Action item: Leaving pictures aside, restate exactly the lines of the data below, from the first one through the line that contains "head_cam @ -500".

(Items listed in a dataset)
• • • • •

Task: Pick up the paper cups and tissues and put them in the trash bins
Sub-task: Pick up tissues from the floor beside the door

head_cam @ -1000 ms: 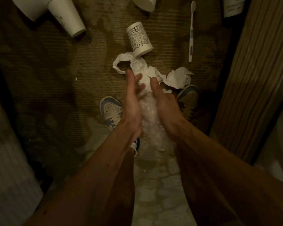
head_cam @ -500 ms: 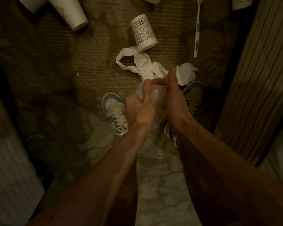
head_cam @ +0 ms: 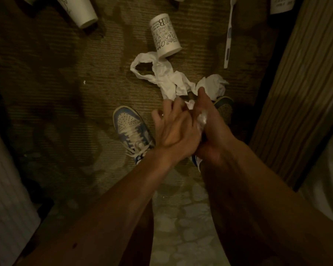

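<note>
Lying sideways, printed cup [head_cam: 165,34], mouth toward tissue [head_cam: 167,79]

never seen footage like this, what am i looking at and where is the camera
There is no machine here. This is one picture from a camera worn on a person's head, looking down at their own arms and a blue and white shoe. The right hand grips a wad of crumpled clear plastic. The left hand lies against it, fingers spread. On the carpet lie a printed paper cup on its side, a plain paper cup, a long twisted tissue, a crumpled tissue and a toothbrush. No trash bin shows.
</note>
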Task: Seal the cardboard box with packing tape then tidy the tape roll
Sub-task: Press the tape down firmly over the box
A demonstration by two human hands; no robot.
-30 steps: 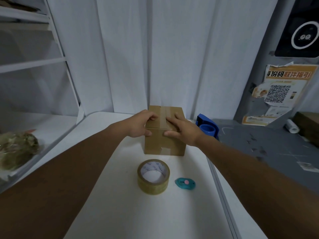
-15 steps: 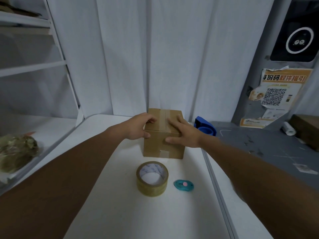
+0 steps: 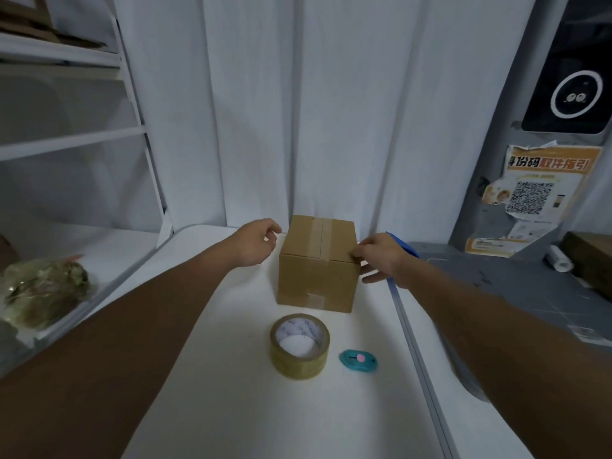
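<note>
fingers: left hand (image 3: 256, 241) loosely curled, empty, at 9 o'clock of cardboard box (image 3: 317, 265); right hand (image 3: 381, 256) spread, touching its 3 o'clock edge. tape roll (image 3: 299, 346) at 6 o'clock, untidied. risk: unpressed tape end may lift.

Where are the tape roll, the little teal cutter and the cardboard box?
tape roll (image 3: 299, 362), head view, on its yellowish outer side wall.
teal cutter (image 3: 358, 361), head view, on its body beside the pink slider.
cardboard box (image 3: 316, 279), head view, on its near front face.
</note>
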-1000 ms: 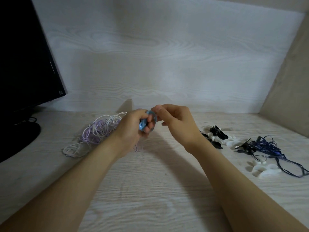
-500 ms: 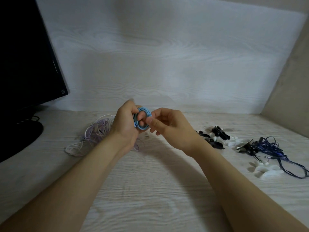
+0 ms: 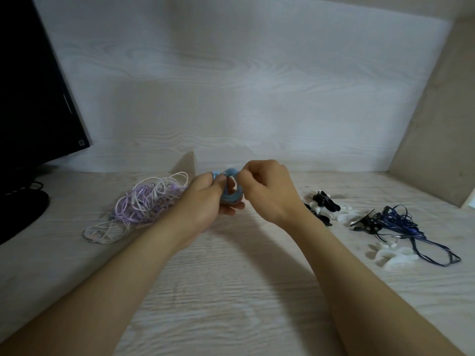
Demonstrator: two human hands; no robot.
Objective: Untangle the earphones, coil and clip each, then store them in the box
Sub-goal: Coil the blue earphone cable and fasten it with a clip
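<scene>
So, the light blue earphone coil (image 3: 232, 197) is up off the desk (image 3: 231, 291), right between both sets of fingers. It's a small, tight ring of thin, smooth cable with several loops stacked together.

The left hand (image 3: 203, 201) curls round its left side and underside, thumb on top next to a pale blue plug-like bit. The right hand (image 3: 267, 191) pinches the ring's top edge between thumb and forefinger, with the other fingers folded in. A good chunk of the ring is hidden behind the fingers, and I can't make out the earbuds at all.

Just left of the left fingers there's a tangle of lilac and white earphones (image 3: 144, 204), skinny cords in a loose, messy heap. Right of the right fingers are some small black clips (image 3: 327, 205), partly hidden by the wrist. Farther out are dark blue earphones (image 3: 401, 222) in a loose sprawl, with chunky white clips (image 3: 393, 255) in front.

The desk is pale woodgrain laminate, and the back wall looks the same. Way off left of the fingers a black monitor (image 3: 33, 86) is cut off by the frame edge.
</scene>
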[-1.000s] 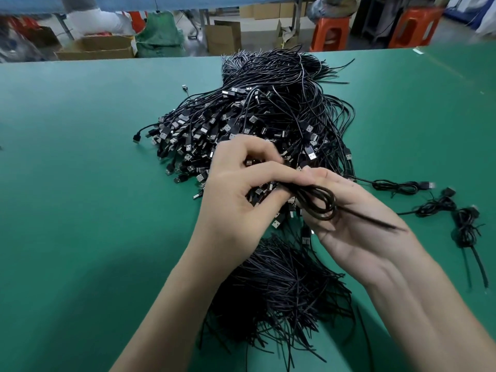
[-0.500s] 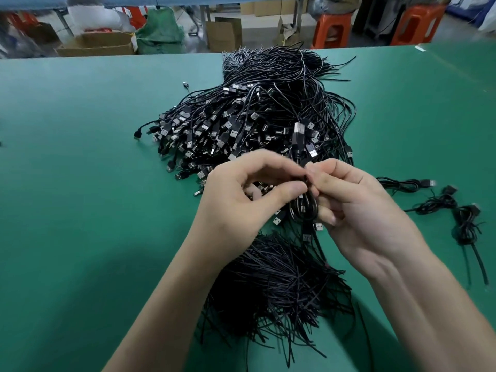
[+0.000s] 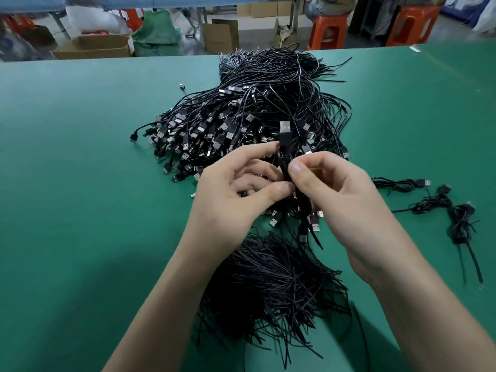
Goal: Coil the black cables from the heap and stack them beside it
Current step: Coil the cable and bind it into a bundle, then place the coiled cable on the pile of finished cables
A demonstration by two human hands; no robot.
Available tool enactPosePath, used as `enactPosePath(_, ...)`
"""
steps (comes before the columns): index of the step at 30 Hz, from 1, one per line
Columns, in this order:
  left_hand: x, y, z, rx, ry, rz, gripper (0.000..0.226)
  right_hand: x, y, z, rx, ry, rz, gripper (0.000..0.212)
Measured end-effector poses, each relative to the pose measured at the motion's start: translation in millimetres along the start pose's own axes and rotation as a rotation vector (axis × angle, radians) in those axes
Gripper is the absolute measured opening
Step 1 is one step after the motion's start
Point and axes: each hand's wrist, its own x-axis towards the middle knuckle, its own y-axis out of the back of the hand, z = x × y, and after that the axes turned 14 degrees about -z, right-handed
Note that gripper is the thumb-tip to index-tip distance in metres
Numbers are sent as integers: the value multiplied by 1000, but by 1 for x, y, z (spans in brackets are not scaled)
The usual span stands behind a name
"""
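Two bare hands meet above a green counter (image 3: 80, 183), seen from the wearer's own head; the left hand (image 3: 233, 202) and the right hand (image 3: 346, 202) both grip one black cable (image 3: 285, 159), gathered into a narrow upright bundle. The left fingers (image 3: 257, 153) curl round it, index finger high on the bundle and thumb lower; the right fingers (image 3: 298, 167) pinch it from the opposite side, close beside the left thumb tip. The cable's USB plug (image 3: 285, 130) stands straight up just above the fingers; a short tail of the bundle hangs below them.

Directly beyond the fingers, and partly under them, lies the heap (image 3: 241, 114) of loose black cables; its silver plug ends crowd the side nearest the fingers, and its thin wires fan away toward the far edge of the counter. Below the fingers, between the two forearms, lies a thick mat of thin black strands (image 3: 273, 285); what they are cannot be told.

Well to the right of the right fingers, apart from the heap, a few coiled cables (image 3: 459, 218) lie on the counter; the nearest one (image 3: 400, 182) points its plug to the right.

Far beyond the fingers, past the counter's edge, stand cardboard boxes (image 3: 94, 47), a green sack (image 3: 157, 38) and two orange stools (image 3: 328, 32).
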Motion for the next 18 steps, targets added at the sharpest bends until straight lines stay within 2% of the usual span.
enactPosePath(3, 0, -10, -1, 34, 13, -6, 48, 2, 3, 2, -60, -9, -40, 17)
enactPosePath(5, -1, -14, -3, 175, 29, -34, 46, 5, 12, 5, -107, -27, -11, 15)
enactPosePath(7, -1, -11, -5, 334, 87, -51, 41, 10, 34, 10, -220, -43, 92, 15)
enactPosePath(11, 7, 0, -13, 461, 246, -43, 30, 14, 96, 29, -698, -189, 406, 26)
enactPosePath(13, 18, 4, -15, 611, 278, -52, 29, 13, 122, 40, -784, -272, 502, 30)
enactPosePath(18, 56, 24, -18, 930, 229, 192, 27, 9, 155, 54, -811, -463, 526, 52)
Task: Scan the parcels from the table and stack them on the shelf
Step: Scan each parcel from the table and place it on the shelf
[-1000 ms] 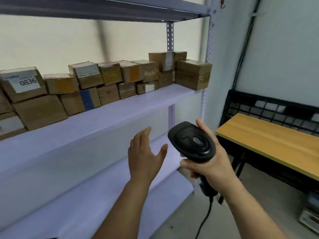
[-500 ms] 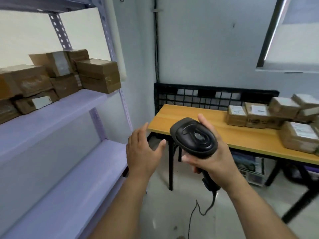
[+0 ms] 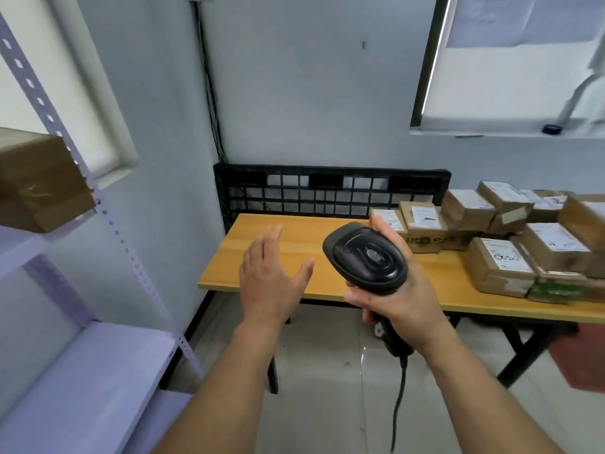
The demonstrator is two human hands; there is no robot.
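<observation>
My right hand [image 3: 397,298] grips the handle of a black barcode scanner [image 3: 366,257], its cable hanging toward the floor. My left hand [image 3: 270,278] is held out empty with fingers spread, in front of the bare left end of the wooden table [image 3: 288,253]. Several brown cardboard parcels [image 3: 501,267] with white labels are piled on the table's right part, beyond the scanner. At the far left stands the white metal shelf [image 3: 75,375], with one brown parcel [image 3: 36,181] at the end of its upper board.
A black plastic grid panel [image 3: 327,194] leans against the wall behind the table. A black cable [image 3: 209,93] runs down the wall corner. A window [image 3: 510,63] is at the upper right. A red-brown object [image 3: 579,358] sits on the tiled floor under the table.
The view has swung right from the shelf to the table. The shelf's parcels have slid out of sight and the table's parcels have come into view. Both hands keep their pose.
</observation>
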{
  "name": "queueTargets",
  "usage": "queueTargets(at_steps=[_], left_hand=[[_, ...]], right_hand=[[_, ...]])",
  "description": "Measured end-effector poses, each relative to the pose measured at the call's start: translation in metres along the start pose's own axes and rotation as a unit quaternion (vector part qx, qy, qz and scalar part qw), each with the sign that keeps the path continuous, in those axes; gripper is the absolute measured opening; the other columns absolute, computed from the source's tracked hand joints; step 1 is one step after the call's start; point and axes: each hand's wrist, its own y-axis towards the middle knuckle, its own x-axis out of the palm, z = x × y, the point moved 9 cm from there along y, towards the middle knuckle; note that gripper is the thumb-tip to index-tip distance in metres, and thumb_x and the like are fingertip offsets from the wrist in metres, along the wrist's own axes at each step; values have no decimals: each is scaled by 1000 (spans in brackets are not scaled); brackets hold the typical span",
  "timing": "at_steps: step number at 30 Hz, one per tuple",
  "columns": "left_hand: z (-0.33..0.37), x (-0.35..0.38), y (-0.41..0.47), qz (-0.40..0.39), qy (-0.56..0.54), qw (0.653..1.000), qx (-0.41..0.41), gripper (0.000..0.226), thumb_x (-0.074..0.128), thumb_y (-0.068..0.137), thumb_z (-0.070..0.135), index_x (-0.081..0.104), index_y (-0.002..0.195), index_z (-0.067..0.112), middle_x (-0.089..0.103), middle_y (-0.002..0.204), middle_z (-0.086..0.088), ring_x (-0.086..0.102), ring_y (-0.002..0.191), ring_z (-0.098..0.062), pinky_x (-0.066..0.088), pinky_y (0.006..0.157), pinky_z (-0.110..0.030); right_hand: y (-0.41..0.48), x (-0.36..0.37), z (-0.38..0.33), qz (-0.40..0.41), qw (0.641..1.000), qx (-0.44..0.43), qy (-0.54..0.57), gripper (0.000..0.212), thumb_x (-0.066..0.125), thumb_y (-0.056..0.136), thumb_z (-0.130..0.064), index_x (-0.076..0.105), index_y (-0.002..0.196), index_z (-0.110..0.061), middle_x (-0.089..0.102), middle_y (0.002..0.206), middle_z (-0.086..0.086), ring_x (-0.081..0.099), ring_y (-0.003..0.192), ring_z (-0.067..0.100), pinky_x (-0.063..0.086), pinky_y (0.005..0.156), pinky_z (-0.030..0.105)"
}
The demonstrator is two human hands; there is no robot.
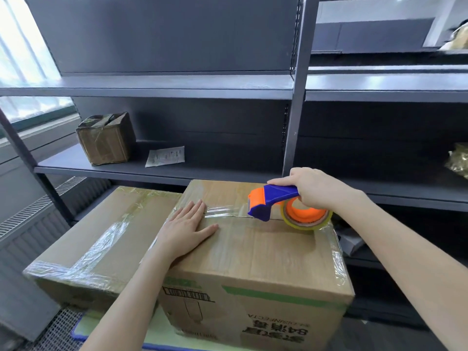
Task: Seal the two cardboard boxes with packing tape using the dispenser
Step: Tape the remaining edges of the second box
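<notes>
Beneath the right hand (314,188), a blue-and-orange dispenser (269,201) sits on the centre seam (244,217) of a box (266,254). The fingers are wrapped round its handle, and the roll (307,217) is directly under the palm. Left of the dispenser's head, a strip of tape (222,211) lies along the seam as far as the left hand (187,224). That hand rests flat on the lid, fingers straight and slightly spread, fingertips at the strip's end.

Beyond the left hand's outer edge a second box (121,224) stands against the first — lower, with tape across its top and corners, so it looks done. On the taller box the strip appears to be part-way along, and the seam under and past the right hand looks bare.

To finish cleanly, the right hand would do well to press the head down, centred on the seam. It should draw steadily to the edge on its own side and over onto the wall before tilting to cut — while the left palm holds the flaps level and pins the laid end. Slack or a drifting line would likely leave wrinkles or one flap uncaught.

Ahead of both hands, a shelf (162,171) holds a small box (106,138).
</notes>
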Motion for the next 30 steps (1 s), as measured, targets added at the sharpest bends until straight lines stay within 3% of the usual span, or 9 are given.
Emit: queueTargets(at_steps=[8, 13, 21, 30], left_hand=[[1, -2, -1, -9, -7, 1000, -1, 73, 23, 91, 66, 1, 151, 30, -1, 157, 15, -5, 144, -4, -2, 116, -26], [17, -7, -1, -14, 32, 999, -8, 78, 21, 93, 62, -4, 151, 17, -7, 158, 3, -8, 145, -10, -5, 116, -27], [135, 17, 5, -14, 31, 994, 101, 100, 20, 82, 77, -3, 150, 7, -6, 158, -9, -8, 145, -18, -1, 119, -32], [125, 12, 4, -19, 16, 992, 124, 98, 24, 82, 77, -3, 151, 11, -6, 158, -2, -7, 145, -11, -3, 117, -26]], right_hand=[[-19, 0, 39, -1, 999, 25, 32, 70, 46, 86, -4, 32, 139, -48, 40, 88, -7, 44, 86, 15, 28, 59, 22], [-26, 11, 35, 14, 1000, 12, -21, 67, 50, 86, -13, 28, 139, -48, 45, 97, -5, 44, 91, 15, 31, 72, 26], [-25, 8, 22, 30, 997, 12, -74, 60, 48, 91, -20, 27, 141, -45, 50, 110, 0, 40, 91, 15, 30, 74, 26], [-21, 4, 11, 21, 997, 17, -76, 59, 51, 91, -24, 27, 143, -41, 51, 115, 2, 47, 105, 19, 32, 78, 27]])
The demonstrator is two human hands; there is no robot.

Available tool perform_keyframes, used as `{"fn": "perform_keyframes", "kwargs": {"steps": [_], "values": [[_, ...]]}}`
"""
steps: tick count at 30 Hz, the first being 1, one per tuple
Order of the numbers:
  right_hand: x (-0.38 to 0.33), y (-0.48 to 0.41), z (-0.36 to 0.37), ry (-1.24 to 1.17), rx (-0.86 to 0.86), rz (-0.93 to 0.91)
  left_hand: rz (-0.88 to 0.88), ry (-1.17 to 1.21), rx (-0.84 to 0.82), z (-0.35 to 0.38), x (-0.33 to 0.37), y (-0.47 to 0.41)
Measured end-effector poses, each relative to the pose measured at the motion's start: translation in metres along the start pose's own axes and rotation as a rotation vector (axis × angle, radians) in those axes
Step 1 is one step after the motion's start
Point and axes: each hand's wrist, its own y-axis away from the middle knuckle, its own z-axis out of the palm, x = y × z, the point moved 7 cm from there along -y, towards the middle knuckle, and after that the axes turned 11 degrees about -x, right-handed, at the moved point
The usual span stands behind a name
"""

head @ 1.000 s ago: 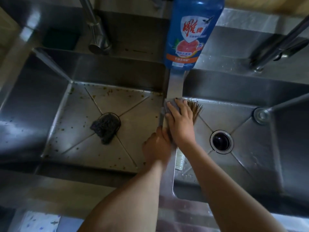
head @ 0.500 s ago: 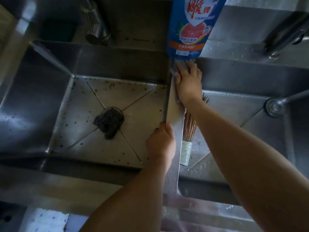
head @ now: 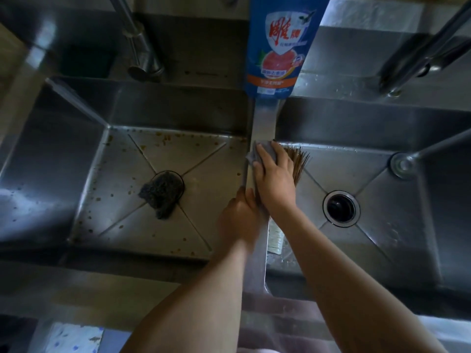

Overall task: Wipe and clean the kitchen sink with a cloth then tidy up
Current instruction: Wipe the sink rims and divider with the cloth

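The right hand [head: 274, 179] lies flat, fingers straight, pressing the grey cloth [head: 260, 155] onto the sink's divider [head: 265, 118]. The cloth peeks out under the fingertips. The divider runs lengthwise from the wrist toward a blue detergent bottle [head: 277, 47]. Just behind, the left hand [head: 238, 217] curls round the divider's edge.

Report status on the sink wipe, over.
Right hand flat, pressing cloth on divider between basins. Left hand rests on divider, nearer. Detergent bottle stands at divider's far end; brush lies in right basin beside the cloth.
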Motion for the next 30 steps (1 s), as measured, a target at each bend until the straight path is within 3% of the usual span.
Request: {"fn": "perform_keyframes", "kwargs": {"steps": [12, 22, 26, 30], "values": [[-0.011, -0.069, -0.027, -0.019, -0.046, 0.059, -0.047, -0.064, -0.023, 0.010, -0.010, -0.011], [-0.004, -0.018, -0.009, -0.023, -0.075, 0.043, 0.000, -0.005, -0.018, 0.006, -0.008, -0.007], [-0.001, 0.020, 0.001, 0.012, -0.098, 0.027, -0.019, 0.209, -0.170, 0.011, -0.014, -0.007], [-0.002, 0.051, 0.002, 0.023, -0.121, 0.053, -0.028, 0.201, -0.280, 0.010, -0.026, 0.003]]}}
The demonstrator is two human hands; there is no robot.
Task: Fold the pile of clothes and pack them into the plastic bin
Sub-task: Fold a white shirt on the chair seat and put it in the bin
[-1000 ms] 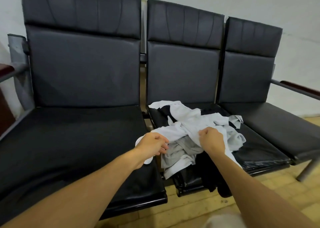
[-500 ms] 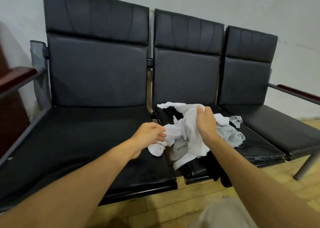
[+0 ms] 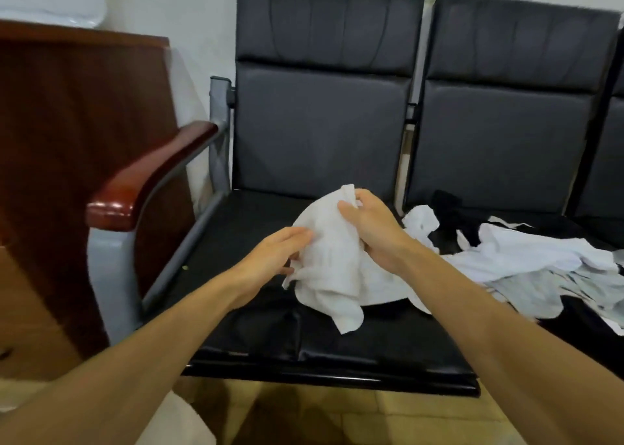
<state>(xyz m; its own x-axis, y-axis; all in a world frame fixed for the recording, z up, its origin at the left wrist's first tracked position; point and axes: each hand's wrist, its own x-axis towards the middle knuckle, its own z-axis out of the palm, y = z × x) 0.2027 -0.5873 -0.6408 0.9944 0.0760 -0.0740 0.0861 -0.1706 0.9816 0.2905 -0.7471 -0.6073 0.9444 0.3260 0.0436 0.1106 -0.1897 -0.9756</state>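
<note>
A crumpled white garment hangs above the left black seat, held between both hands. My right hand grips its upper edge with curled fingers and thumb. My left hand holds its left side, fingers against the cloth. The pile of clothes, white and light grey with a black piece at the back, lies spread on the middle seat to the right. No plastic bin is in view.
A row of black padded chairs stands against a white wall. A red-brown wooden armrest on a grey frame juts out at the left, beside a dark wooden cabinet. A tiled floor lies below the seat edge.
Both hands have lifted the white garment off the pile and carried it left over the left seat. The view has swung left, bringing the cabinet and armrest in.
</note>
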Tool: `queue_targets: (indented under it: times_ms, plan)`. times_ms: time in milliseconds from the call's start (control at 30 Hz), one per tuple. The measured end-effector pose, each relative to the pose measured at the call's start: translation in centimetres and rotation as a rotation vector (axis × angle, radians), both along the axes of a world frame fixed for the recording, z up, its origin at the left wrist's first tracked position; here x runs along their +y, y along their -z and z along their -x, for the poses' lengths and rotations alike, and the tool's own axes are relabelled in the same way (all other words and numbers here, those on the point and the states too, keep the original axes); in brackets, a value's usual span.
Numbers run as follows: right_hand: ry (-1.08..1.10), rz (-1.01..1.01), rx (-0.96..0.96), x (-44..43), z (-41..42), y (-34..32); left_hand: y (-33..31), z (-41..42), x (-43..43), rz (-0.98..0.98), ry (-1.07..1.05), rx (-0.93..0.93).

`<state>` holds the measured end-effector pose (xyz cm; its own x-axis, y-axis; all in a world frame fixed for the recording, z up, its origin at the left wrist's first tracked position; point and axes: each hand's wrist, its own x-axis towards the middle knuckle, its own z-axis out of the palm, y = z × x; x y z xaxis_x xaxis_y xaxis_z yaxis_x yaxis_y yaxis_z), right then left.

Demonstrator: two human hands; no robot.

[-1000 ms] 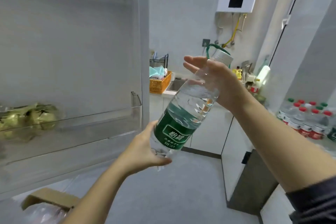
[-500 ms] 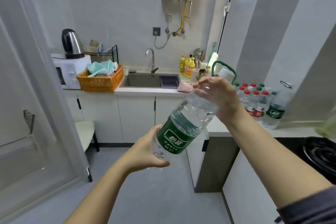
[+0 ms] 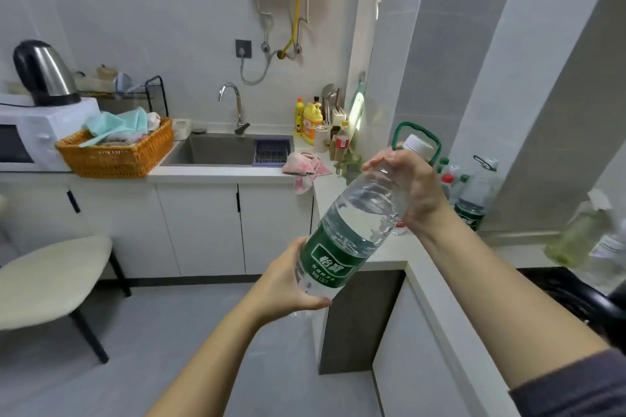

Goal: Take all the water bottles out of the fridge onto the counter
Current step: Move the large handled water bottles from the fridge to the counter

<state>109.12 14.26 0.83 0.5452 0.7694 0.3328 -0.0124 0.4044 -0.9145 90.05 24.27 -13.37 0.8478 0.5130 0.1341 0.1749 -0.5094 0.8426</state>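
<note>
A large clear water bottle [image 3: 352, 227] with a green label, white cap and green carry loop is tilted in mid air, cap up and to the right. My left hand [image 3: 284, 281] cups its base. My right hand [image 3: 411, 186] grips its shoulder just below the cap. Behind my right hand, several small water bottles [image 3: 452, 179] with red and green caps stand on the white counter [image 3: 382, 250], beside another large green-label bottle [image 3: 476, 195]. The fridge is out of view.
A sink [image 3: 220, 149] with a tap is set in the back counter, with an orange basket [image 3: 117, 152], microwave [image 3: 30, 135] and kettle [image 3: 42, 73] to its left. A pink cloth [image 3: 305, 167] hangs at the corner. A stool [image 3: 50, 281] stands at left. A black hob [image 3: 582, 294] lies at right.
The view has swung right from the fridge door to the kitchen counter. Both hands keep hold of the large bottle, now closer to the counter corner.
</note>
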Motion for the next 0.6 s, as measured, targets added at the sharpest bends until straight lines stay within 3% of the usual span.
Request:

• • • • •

Output for this exercise:
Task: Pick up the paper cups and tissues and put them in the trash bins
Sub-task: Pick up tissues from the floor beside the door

head_cam @ -1000 ms: 
head_cam @ -500 ms: 

Nothing remains to be added to this answer.